Not only can it spell the end for the entire company, but it can affects employees, partnering businesses and directors. However, while bankruptcy is a common term, many still aren’t aware of the primary reasons that can cause it.

If that’s you, please read on as we discuss what causes businesses to go bankrupt.

Top reasons Why Businesses Go Bankrupt

In 2019 over 10,000 businesses in the UK went bankrupt. And that was in a pre-pandemic world.

In the US (as with the rest of the world), the picture looked even bleaker in 2020 and moving into 2021. Covid 19 played a role in a number of big US businesses declaring bankruptcy. While in the UK, it is estimated that 900,000 small businesses are at risk of failing due to the pandemic.

Covid 19 aside, there are some other common reasons why businesses go bankrupt.

Financial Troubles

If a company can’t maintain a positive cash flow and generate enough revenue, it could negatively affect its financial stability. For startups and small businesses, not receiving enough or, worse, any funding from VCs or investors can lead to failure, thus bankruptcy.

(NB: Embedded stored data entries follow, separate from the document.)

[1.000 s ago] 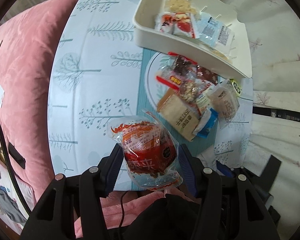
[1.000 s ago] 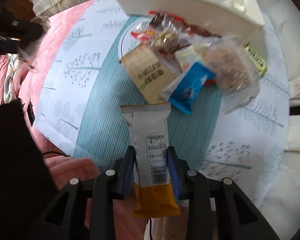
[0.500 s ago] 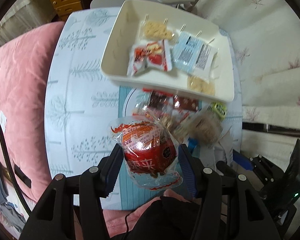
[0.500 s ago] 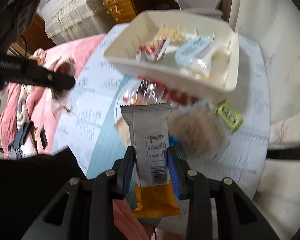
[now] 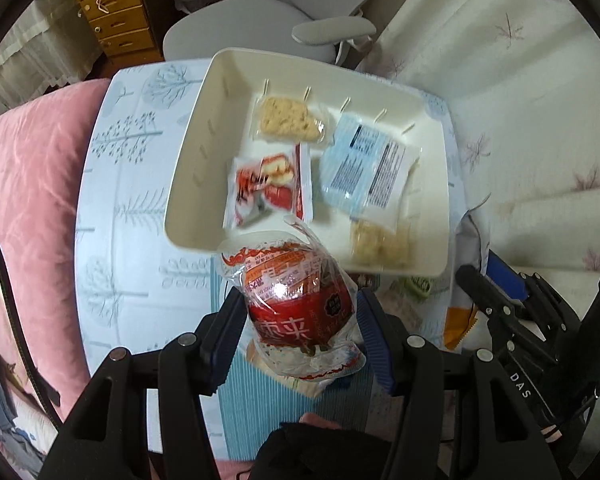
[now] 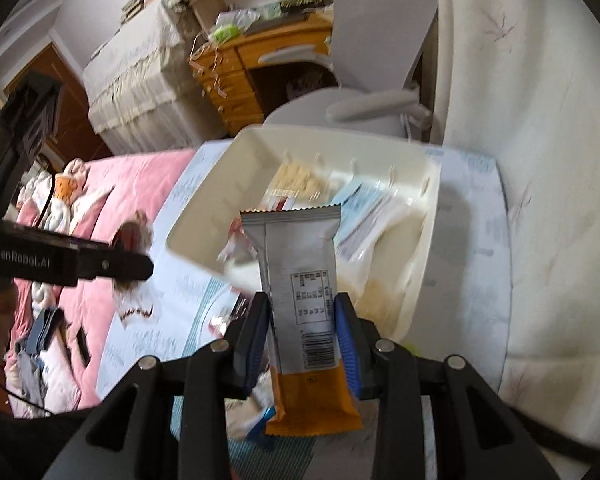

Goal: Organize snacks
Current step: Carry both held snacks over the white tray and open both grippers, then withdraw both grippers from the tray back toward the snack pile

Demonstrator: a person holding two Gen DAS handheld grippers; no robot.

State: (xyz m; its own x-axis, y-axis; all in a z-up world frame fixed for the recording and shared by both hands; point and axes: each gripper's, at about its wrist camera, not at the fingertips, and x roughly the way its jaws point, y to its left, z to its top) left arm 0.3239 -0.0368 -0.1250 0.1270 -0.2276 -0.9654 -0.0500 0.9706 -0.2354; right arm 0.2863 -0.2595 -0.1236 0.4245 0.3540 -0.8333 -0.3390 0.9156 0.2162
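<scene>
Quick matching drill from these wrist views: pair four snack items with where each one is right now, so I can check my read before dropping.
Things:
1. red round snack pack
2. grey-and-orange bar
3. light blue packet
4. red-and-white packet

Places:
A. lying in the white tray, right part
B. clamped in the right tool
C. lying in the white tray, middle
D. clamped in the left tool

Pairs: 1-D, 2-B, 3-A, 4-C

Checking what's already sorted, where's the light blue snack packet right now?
In the left wrist view, the light blue packet lies inside the cream tray, toward its right side, beside the red-and-white packet.
</scene>
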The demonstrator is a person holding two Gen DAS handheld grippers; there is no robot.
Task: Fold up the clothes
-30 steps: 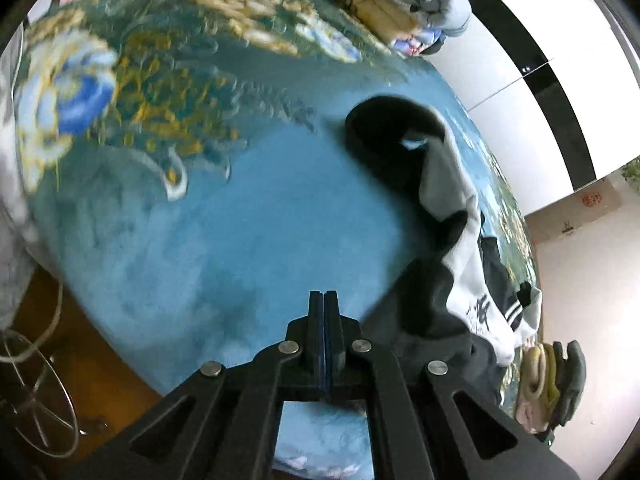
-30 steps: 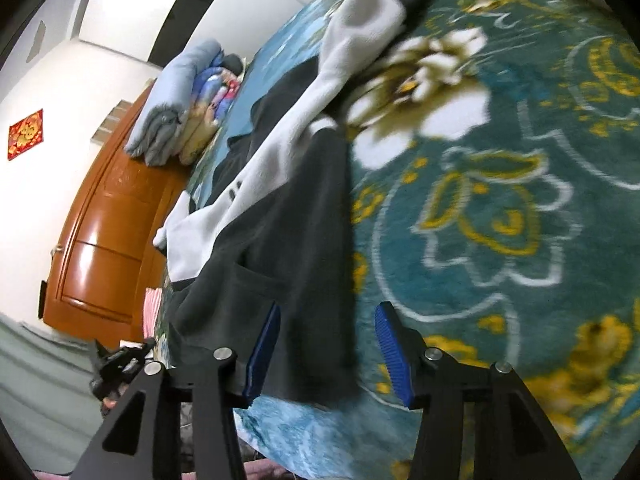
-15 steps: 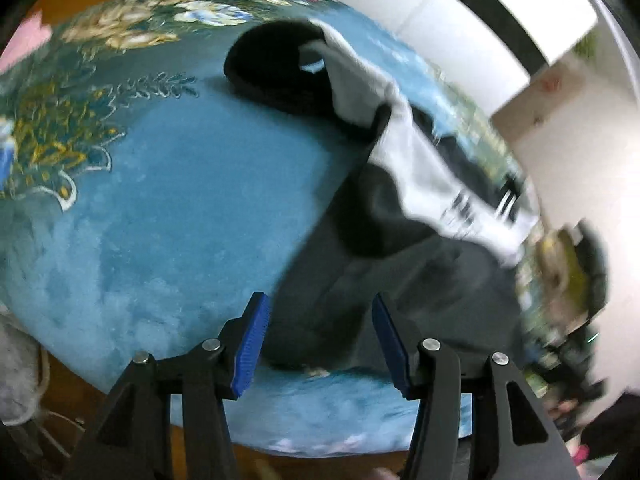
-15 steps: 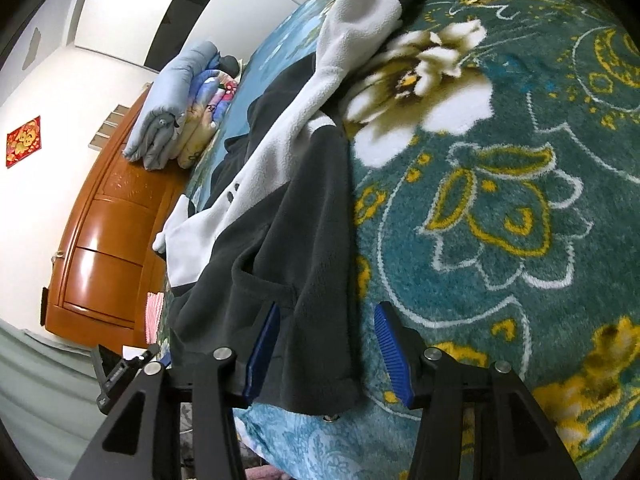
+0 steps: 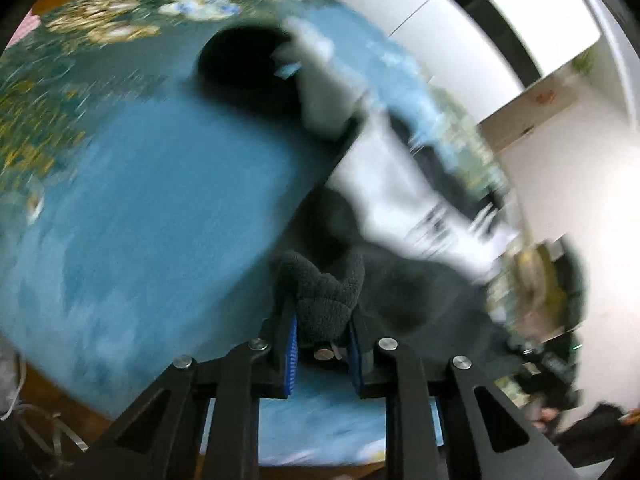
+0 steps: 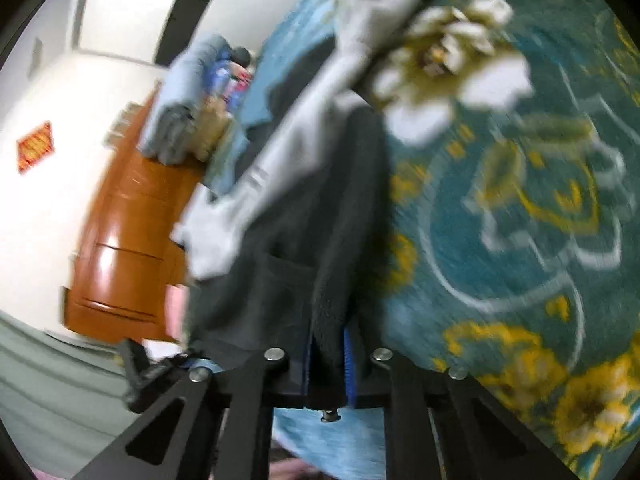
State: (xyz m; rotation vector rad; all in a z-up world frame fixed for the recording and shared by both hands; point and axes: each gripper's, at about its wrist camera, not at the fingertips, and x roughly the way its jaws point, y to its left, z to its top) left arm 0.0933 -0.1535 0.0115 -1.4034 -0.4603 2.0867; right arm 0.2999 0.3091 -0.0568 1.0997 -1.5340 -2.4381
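Note:
A dark grey and white fleece jacket lies on a teal floral blanket on a bed. In the left wrist view my left gripper is shut on a bunched fold of the jacket's dark hem. In the right wrist view the same jacket stretches away from me, and my right gripper is shut on its dark hem edge. The white band of the jacket runs up toward the hood. Both views are blurred by motion.
A stack of folded clothes sits at the far end of the bed by an orange wooden headboard. In the left wrist view more folded items lie at the right edge, and a white wall stands beyond.
Both grippers were open around the jacket's hem half a second ago and have closed on it. The left gripper had opened and swung right to the jacket before that.

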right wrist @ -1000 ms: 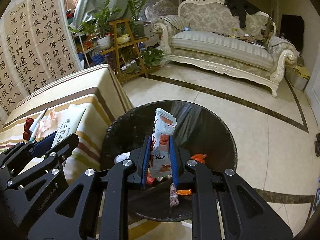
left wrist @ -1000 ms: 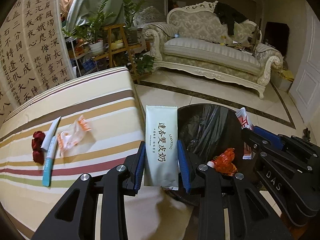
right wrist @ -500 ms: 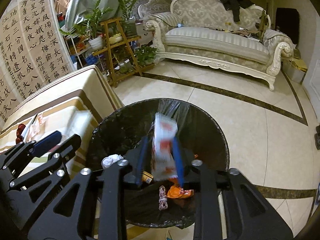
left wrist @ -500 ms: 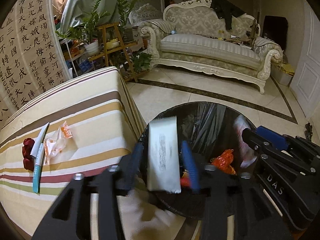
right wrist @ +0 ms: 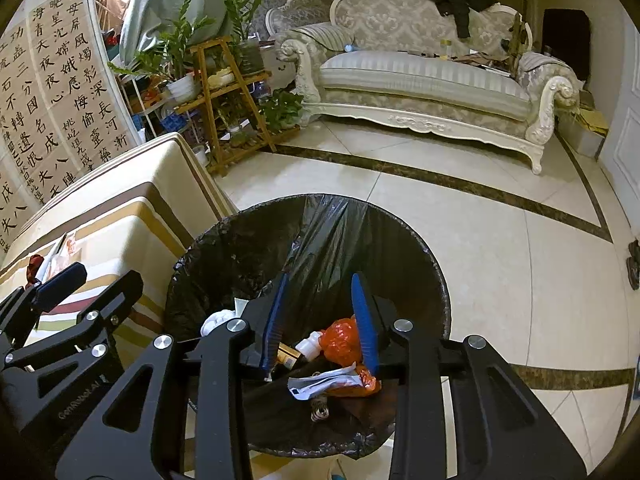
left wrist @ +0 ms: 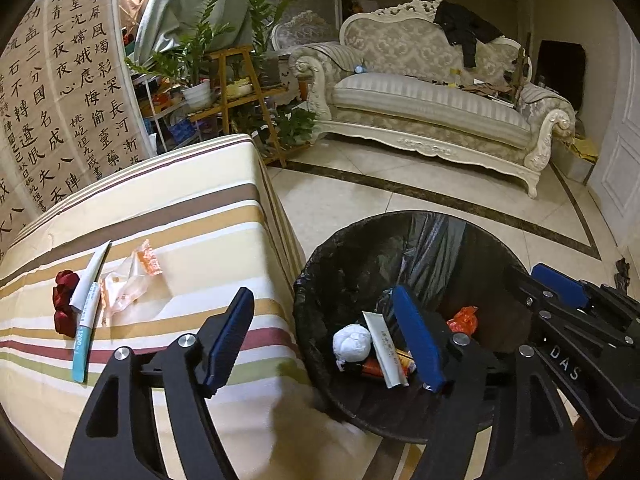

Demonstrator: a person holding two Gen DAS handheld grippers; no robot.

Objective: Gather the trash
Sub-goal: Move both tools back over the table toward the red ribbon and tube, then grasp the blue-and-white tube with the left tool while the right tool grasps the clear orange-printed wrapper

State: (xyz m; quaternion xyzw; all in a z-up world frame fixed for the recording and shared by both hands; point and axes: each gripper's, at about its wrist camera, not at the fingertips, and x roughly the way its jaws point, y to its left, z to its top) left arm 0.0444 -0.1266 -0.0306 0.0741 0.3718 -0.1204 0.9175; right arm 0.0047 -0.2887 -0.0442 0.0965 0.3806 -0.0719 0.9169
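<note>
A round bin with a black liner [left wrist: 400,240] [right wrist: 248,236] stands on the floor beside the striped table [left wrist: 168,208]. My left gripper [left wrist: 324,316] is open and empty over the bin's left rim. The white packet [left wrist: 384,348] lies inside the bin beside a white paper ball [left wrist: 352,342]. My right gripper [right wrist: 320,296] is open and empty above the bin; the orange-and-white wrapper [right wrist: 324,384] lies inside on orange trash [right wrist: 342,338]. On the table remain a clear orange-printed wrapper [left wrist: 128,280], a white-and-teal tube [left wrist: 88,312] and a dark red scrap [left wrist: 64,304].
A cream sofa [left wrist: 432,104] stands at the back with a black garment on it. A wooden plant stand [left wrist: 240,92] with potted plants is behind the table. A calligraphy screen [left wrist: 60,100] fills the left. A white door [left wrist: 620,160] is at the right.
Both grippers opened. The white packet dropped from my left gripper into the bin, and the orange-and-white wrapper dropped from my right gripper into the bin.
</note>
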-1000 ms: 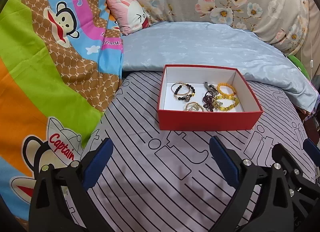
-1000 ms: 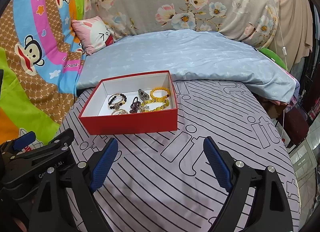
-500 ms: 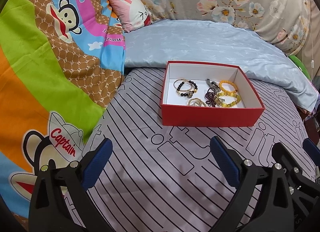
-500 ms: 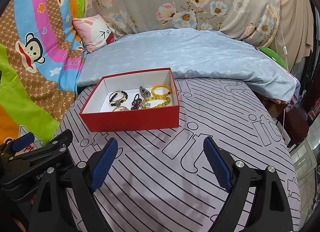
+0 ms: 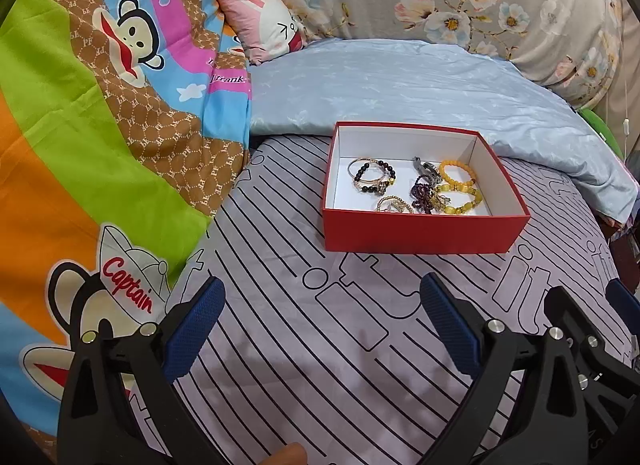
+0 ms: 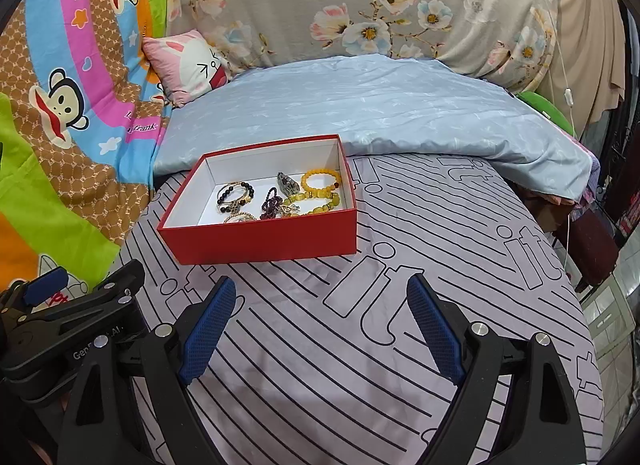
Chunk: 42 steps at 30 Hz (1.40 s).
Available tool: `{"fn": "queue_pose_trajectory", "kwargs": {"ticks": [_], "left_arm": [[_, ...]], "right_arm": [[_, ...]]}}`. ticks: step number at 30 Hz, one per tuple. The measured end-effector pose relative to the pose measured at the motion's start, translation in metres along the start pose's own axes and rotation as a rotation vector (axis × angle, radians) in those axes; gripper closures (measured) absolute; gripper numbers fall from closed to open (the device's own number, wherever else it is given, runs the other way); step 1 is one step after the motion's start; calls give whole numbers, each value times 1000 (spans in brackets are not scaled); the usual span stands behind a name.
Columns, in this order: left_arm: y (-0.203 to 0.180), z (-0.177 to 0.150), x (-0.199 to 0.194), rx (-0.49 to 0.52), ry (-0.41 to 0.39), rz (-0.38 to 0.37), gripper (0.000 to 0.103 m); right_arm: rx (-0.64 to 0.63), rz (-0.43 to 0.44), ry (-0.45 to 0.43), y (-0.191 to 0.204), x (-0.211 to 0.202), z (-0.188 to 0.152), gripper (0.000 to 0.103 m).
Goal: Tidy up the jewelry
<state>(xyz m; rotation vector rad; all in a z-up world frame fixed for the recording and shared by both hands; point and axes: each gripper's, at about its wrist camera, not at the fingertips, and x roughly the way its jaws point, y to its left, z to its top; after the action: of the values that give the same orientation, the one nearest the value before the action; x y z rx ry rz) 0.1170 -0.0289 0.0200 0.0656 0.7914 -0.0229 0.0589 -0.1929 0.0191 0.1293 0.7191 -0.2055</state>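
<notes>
A red box (image 5: 416, 233) with a white inside sits on the striped bed sheet. It holds several bracelets: yellow bead ones (image 5: 460, 193), black bead and gold ones (image 5: 370, 175) and a dark purple one (image 5: 422, 193). The box also shows in the right wrist view (image 6: 264, 241), with the yellow bracelets (image 6: 320, 185) at its right end. My left gripper (image 5: 320, 321) is open and empty, above the sheet in front of the box. My right gripper (image 6: 320, 321) is open and empty, also in front of the box. The left gripper's body shows at the lower left of the right wrist view.
A light blue quilt (image 5: 400, 85) lies folded behind the box. A colourful cartoon blanket (image 5: 80, 125) covers the left side. A pink pillow (image 5: 268, 25) and floral bedding (image 6: 360, 5) lie at the back. The bed's edge (image 6: 576, 305) drops off at the right.
Both grippers have pulled back a little from the box and tilted up slightly. Their jaws stay open and empty. The box and bracelets have not moved.
</notes>
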Motion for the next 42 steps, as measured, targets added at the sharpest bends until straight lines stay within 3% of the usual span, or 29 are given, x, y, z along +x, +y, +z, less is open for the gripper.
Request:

And it’s not just funding. Startups need to keep an eye on expenses to make sure they don’t start accumulating debt.

Unwise Corporate Decisions

As a business is about management, making bad decisions and unwise strategies can lead to bankruptcy. It could be a pivot to a new market, manufacturing processes, or focus for a particular goal. Whatever it may be, every decision counts and can affect its stability and position in the market.

Having bad agreements in place or not putting agreements into writing can cause significant legal headaches. Agreements could be with partners, directors and employees.

Market Instability

Since the market is volatile, it’s uncertain what product will boom next, what company will rise, and what type of business will hit a snag. Accordingly, new competitions, failure to adapt to the market, and sudden economic changes can potentially make a business close.

For businesses in the UK, much instability was (and still is) caused by Brexit as businesses and consumers try to navigate any new regulations around trade.

Some startups have already reported significant increases in paperwork due to Brexit.

Tax Issues

If a company can’t manage its tax correctly, it could highly affect its financial position. Filing late or inaccurately can incur additional fees and penalties. Lastly, due taxes in the past months can add up.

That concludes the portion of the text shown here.